Set down the material in full. Keep every line exactly as it is.

Given data Block Start

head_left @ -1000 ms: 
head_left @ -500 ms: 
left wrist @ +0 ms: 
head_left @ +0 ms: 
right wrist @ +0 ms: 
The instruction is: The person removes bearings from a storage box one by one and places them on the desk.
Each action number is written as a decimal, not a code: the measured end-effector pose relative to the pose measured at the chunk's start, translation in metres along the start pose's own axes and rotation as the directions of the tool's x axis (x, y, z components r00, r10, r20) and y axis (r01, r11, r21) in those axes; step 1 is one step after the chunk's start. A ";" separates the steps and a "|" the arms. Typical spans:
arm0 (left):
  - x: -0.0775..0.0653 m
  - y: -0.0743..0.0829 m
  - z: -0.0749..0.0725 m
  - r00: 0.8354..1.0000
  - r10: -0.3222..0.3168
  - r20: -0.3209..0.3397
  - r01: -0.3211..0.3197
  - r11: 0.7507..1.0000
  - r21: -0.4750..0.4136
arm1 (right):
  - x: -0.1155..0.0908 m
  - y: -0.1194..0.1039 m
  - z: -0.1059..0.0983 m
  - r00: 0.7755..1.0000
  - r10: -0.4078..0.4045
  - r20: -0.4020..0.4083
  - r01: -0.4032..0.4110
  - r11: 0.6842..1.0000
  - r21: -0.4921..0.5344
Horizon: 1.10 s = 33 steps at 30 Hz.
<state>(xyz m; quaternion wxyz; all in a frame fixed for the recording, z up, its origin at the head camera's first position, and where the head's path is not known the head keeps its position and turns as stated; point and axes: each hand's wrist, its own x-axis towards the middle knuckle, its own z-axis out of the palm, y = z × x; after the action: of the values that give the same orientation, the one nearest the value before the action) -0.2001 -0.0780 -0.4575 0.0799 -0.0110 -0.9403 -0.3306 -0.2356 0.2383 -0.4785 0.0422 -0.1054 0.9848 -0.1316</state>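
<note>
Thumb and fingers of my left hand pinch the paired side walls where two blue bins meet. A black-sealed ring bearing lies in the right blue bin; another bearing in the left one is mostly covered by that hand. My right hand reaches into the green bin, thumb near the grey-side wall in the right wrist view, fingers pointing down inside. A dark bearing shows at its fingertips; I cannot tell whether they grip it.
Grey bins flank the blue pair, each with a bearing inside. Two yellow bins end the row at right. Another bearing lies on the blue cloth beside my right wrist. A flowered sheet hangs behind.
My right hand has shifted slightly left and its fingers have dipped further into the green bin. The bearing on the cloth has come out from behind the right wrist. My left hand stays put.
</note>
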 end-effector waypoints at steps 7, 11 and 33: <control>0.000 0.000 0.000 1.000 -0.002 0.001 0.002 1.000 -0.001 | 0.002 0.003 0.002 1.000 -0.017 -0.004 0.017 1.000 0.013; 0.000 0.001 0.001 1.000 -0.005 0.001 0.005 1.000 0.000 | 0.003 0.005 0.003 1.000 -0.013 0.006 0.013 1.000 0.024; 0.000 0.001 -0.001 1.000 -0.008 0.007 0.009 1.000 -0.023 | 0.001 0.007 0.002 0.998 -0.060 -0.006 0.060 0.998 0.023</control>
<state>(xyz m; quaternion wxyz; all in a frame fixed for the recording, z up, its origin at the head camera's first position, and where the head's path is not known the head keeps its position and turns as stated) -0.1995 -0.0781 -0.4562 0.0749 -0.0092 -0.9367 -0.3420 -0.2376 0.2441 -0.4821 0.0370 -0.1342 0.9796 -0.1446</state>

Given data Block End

→ Response:
head_left @ -1000 ms: 
head_left @ -500 ms: 
left wrist @ +0 ms: 
head_left @ +0 ms: 
right wrist @ +0 ms: 
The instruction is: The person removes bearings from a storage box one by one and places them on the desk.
Each action number is written as a decimal, not a code: the measured end-effector pose relative to the pose measured at the chunk's start, translation in metres along the start pose's own axes and rotation as the directions of the tool's x axis (x, y, z components r00, r10, r20) and y axis (r01, r11, r21) in those axes; step 1 is one step after the chunk's start. A ";" separates the steps and a "|" the arms. Typical spans:
arm0 (left):
  - x: -0.0775..0.0653 m
  - y: -0.0743..0.0829 m
  - z: -0.0749..0.0725 m
  - r00: 0.8354..1.0000
  - r10: -0.3222..0.3168
  - r20: -0.3209..0.3397
  - r01: -0.3211..0.3197
  - r11: 0.7507..1.0000
  - r21: -0.4750..0.4136
arm1 (right):
  - x: -0.1155..0.0908 m
  - y: -0.1194..0.1039 m
  - z: -0.1059..0.0983 m
  - r00: 0.7755..1.0000
  - r10: -0.4078..0.4045
  - r20: -0.4020..0.4083
  - r01: -0.4032..0.4110
  - r11: 0.6842..1.0000
  - r21: -0.4921..0.5344
Horizon: 1.10 s = 33 steps at 30 Hz.
<state>(xyz m; quaternion wxyz; all in a frame fixed for the recording, z up, its origin at the head camera's first position, and where the head's path is not known the head keeps its position and turns as stated; point and axes: each hand's wrist, its own x-axis towards the middle knuckle, its own z-axis out of the palm, y = z × x; after the action: of the values that give the same orientation, the one nearest the value before the action) -0.2001 -0.0780 -0.4575 0.0799 -0.0110 -0.9403 -0.3306 -0.2356 0.2383 -0.4785 0.0422 -0.1054 0.9848 -0.1316</state>
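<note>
Thumb and fingers of my left hand pinch the paired side walls where two blue bins meet. A black-sealed ring bearing lies in the right blue bin; another bearing in the left one is mostly covered by that hand. My right hand reaches into the green bin, thumb near the grey-side wall in the right wrist view, fingers pointing down inside. A dark bearing shows at its fingertips; I cannot tell whether they grip it.
Grey bins flank the blue pair, each with a bearing inside. Two yellow bins end the row at right. Another bearing lies on the blue cloth beside my right wrist. A flowered sheet hangs behind.
My right hand has shifted slightly left and its fingers have dipped further into the green bin. The bearing on the cloth has come out from behind the right wrist. My left hand stays put.
</note>
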 end-effector waypoints at steps 7, 11 and 33: <control>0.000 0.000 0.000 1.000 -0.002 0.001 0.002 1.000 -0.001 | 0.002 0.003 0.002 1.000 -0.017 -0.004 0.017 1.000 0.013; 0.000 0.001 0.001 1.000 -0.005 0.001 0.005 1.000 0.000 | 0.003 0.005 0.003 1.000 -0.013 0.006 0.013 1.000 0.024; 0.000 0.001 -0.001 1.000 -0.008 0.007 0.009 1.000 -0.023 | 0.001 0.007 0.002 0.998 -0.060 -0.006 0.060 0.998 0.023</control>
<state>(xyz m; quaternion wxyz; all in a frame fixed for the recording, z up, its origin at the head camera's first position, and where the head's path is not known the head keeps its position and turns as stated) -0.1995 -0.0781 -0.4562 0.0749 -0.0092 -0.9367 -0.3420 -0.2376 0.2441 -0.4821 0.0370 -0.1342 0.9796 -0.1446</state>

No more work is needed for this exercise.